_The task_
Repeat the material exactly, every line of it.

_Stored data_
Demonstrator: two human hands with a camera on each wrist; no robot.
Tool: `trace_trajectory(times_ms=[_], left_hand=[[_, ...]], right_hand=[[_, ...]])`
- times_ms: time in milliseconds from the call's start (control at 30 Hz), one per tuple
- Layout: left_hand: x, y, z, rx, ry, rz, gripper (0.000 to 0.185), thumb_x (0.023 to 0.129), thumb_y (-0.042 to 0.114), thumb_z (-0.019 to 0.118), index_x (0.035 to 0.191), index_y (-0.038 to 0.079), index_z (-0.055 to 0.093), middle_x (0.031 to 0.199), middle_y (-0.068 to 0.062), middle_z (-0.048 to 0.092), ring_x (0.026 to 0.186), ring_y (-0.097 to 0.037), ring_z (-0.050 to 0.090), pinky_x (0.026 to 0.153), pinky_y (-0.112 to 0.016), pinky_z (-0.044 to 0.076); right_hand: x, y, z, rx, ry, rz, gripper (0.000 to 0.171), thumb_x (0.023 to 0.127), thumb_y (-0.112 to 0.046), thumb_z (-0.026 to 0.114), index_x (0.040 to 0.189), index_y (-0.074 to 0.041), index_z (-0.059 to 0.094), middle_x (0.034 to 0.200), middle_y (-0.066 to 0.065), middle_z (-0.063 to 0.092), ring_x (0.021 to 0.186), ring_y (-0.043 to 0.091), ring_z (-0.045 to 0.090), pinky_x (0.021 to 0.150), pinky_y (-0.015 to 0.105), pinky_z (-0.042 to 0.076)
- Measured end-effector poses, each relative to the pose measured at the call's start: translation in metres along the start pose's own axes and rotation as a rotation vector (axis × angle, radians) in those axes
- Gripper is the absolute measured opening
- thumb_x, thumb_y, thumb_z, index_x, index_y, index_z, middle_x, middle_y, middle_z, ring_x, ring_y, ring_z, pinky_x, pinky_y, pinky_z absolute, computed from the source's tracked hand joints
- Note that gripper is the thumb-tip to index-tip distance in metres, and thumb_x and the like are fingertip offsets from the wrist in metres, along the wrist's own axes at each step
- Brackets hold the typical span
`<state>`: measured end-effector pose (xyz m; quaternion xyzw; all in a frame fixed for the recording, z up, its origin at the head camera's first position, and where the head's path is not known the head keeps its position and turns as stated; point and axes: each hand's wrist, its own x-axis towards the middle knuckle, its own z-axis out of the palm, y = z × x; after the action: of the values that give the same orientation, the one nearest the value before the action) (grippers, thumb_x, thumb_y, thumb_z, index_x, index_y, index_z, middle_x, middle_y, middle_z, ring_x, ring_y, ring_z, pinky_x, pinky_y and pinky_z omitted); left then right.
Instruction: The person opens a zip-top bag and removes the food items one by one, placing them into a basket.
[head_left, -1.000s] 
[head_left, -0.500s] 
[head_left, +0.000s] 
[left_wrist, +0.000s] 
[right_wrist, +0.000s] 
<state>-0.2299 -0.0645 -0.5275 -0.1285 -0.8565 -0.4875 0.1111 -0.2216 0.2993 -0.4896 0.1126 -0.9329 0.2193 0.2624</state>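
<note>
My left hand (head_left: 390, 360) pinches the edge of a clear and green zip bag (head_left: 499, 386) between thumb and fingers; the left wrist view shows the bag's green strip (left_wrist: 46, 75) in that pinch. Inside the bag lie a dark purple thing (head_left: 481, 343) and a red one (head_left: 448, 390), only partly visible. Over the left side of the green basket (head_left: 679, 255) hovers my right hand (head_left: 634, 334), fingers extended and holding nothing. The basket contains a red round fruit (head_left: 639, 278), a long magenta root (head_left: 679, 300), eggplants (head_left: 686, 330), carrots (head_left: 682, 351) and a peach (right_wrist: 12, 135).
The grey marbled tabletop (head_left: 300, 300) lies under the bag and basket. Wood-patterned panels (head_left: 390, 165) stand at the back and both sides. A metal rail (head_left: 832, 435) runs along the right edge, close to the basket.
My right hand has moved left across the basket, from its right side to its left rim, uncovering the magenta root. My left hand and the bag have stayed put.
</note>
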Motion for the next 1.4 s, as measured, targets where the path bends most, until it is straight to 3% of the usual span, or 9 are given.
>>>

_Expected answer_
Demonstrator: two human hands with a camera on each wrist; no robot.
Tool: `trace_trajectory(times_ms=[_], left_hand=[[_, ...]], right_hand=[[_, ...]])`
- times_ms: time in milliseconds from the call's start (control at 30 Hz), one per tuple
- Layout: left_hand: x, y, z, rx, ry, rz, gripper (0.000 to 0.185), thumb_x (0.023 to 0.129), thumb_y (-0.042 to 0.114), thumb_z (-0.019 to 0.118), index_x (0.035 to 0.191), index_y (-0.038 to 0.079), index_z (-0.055 to 0.093), middle_x (0.031 to 0.199), middle_y (-0.068 to 0.062), middle_z (-0.048 to 0.092), ring_x (0.026 to 0.186), ring_y (-0.097 to 0.037), ring_z (-0.050 to 0.090), pinky_x (0.026 to 0.153), pinky_y (-0.112 to 0.016), pinky_z (-0.044 to 0.076); right_hand: x, y, z, rx, ry, rz, gripper (0.000 to 0.171), thumb_x (0.023 to 0.127), thumb_y (-0.112 to 0.046), thumb_z (-0.026 to 0.114), index_x (0.040 to 0.189), index_y (-0.074 to 0.041), index_z (-0.059 to 0.094), middle_x (0.034 to 0.200), middle_y (-0.066 to 0.065), middle_z (-0.063 to 0.092), ring_x (0.021 to 0.186), ring_y (-0.043 to 0.091), ring_z (-0.045 to 0.090), pinky_x (0.021 to 0.150), pinky_y (-0.015 to 0.105), pinky_z (-0.042 to 0.076)
- Measured end-effector poses, each relative to the pose measured at the call's start: translation in metres along the start pose's own axes and rotation as a rotation vector (axis × angle, radians) in those axes
- Gripper is the absolute measured opening
- thumb_x, thumb_y, thumb_z, index_x, index_y, index_z, middle_x, middle_y, middle_z, ring_x, ring_y, ring_z, pinky_x, pinky_y, pinky_z absolute, computed from the source's tracked hand joints
- Note that gripper is the thumb-tip to index-tip distance in metres, and thumb_x and the like are fingertip offsets from the wrist in metres, along the wrist's own axes at each step
- Brackets hold the typical span
`<state>`: measured end-effector pose (xyz m; quaternion xyzw; all in a frame fixed for the recording, z up, its origin at the head camera's first position, and where the head's path is not known the head keeps its position and turns as stated; point and axes: each hand's wrist, its own x-axis towards the middle knuckle, its own z-axis out of the palm, y = z × x; after the action: of the values that give the same orientation, the one nearest the value before the action) (grippers, thumb_x, thumb_y, thumb_z, index_x, index_y, index_z, middle_x, middle_y, middle_z, ring_x, ring_y, ring_z, pinky_x, pinky_y and pinky_z omitted); left then right.
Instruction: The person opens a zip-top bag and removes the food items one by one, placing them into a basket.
[head_left, -1.000s] 
[head_left, -0.500s] 
[head_left, +0.000s] 
[left_wrist, +0.000s] 
[right_wrist, +0.000s] 
<state>-0.2299 -0.0645 -0.5275 -0.1285 -0.8565 -0.4875 0.1111 -0.2216 0.2993 -0.4896 0.1126 -0.9329 0.2193 0.2624</state>
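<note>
My left hand (head_left: 390, 360) pinches the edge of a clear and green zip bag (head_left: 499, 386) between thumb and fingers; the left wrist view shows the bag's green strip (left_wrist: 46, 75) in that pinch. Inside the bag lie a dark purple thing (head_left: 481, 343) and a red one (head_left: 448, 390), only partly visible. Over the left side of the green basket (head_left: 679, 255) hovers my right hand (head_left: 634, 334), fingers extended and holding nothing. The basket contains a red round fruit (head_left: 639, 278), a long magenta root (head_left: 679, 300), eggplants (head_left: 686, 330), carrots (head_left: 682, 351) and a peach (right_wrist: 12, 135).
The grey marbled tabletop (head_left: 300, 300) lies under the bag and basket. Wood-patterned panels (head_left: 390, 165) stand at the back and both sides. A metal rail (head_left: 832, 435) runs along the right edge, close to the basket.
My right hand has moved left across the basket, from its right side to its left rim, uncovering the magenta root. My left hand and the bag have stayed put.
</note>
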Motion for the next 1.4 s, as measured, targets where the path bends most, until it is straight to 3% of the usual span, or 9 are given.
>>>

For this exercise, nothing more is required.